▸ **What is needed**: Your output should be the lines of the entries below, exactly, from the first one through the line that holds "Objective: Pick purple".

<<<<

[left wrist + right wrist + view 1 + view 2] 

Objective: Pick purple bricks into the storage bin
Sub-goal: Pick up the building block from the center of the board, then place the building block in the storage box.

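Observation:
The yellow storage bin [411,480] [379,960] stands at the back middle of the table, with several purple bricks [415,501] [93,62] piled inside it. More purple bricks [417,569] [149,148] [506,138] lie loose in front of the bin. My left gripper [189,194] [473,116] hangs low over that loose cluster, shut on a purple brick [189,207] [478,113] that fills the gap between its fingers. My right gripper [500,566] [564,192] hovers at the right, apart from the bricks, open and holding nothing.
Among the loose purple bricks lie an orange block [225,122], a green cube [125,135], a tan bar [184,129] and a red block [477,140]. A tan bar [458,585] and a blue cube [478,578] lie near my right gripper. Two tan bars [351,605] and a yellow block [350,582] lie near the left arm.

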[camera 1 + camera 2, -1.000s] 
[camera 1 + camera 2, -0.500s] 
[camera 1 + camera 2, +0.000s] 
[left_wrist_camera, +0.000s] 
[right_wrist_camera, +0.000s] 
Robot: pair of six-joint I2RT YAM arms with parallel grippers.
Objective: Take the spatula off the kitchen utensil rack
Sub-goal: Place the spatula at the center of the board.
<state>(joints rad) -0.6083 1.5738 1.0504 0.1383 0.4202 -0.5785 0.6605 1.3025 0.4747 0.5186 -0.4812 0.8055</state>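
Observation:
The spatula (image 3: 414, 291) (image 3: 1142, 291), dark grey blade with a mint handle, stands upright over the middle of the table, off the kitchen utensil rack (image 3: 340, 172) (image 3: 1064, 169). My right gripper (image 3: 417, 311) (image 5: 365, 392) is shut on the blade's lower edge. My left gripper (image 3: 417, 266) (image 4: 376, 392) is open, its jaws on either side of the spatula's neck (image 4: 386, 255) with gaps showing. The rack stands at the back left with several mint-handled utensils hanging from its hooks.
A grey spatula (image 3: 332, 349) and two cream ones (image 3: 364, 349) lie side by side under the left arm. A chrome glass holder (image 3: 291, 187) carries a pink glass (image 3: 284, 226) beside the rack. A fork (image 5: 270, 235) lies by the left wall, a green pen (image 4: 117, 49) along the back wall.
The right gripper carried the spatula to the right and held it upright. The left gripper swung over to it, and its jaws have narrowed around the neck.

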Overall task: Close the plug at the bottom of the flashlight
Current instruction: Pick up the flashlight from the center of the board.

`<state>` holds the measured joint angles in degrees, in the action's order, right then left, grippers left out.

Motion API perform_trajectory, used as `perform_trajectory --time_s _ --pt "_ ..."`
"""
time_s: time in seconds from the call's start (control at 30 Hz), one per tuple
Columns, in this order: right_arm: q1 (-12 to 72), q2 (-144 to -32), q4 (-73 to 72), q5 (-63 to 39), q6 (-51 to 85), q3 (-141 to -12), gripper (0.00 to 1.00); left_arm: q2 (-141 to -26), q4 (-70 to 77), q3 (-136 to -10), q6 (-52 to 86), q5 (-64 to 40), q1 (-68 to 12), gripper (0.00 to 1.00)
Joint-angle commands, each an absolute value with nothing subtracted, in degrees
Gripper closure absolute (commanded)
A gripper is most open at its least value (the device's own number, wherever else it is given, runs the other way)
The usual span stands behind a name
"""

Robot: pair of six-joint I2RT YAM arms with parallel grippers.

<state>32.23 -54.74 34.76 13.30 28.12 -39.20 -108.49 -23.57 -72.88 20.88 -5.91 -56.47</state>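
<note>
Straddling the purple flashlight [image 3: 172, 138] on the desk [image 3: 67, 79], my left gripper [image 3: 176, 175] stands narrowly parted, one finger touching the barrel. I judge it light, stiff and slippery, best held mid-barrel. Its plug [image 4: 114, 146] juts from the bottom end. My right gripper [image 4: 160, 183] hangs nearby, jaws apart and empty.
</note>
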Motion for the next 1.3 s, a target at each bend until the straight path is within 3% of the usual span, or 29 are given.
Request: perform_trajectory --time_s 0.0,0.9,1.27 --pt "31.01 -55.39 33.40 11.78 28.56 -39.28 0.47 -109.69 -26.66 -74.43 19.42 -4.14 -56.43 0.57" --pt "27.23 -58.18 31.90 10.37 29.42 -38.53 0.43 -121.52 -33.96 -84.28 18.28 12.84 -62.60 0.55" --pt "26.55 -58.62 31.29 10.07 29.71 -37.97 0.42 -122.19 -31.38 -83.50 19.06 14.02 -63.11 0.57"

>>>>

▸ **Answer to the exercise**:
[left wrist + right wrist + view 1 + view 2] 

Objective: Pick purple bricks into the storage bin

Besides this answer, the exercise requires nothing else.